I try to keep the total number of guns a secret from my wife. Prepping cannot justify the count. Sometimes I give guns away to family just so I can have something new.

The gun safe is full of silver.

Am I the only one that never liked having a safe full of guns. I want them where I can see, feel and use.


----------



## split (Sep 2, 2013)

I don't think anything good can come from sharing information about your preps. Your good friend today, may be your enemy next year...you never know. Your family member may tell their friends, etc. 
I know if you had a setup like in the Movie "Blast from the Past" you would be tempted to show it off, but again nothing good would come from it.

Remember this:


----------



## jbrown2036 (Aug 31, 2013)

I used to tell friends and family when I started, it was just so empowering and exciting. 

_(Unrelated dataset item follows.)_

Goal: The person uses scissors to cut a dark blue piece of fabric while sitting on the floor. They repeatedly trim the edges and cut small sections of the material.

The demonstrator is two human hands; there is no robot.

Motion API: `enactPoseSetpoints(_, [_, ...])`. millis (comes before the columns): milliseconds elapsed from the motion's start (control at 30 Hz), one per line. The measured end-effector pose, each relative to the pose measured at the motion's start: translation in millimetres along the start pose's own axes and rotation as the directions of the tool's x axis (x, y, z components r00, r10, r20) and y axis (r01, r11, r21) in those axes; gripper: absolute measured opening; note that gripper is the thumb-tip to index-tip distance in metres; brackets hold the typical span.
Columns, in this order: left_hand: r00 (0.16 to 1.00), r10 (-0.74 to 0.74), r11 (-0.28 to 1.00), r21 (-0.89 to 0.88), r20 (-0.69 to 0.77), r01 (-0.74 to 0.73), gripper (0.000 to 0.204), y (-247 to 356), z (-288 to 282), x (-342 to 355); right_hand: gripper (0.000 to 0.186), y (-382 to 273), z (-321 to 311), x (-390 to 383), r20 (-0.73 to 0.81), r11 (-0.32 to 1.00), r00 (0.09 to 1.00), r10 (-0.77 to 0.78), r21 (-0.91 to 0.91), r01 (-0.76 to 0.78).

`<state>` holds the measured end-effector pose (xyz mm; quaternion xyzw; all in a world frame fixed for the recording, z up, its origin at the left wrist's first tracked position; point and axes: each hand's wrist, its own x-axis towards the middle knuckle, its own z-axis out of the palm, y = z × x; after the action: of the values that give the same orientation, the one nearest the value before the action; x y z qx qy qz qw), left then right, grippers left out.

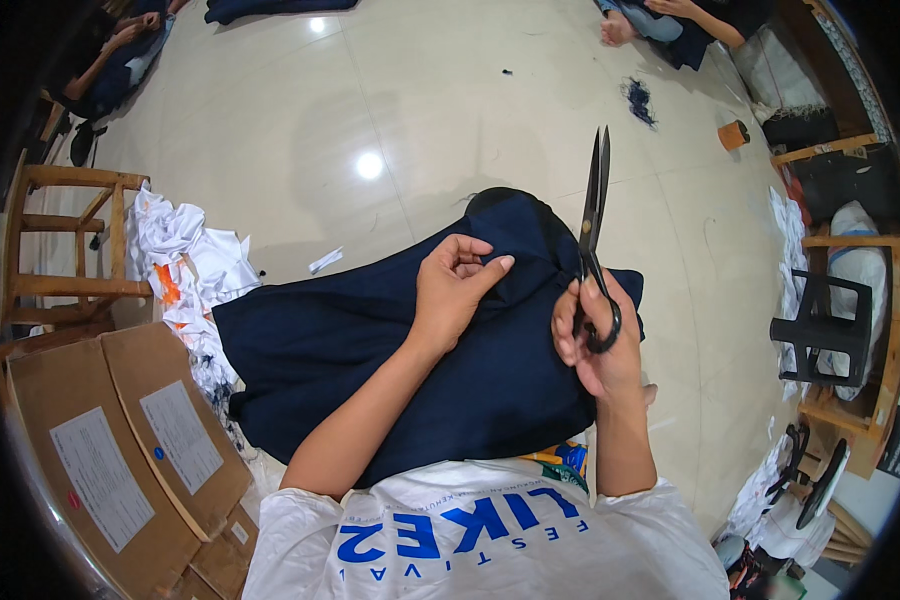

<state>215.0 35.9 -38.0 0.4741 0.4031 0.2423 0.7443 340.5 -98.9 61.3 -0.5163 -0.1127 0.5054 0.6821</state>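
Note:
Dark navy cloth point(370, 380), which looks like a garment, is spread over my lap and legs. My right hand point(605, 345) grips a pair of black-handled scissors point(592, 210) by the loops, at the cloth's right side. Their long dark blades point away from me and look nearly closed. Above the middle of the cloth, my left hand point(455, 300) has its fingers curled and its thumb close to the index finger. Anything pinched there is too small to make out.
Cardboard boxes point(70, 440) stand at left, below a wooden stool point(80, 240) and a heap of white cloth point(185, 245). At right are a black plastic stool point(825, 325) and wooden shelving. Dark thread scraps point(640, 102) lie on the tiled floor. Two people sit farther off.

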Motion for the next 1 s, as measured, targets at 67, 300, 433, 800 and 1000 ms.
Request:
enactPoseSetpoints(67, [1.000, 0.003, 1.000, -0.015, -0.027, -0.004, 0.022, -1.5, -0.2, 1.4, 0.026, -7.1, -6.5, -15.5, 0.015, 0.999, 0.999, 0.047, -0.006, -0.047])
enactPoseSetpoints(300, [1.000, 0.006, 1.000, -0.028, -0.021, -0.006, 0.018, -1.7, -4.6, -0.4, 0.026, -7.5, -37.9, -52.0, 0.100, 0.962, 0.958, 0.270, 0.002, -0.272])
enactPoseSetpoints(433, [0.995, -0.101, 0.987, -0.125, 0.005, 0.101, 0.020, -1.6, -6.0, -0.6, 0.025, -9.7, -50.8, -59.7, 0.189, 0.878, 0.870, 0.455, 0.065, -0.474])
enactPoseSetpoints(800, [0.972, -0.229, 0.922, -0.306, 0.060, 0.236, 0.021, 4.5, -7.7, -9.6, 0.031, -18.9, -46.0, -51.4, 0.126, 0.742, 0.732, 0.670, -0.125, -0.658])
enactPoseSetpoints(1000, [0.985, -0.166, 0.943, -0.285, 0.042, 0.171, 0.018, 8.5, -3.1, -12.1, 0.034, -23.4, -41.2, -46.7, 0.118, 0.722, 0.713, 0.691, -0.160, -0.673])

Now, I don't say anything to anyone about it. I don't even discuss it with the wife, why bother. My job is to fix it and I'll do what I have to do to get it done.


----------



## whoppo (Nov 9, 2012)

What are these "preps" of which you speak?


----------



## ApexPredator (Aug 17, 2013)

Hum how to put it I do not share preps with people in my vicinity or people that could become a threat to me. Although I make no effort to hide the fact I would be a very dangerous target.


----------



## retired guard (Mar 7, 2013)

I know the folks in the area and they know me. Both are qualified to an extent.


----------



## Prepadoodle (May 28, 2013)

I pretty much don't care what I share online. Looters are part of my mid term food plan, come on over for lunch if you can find me. 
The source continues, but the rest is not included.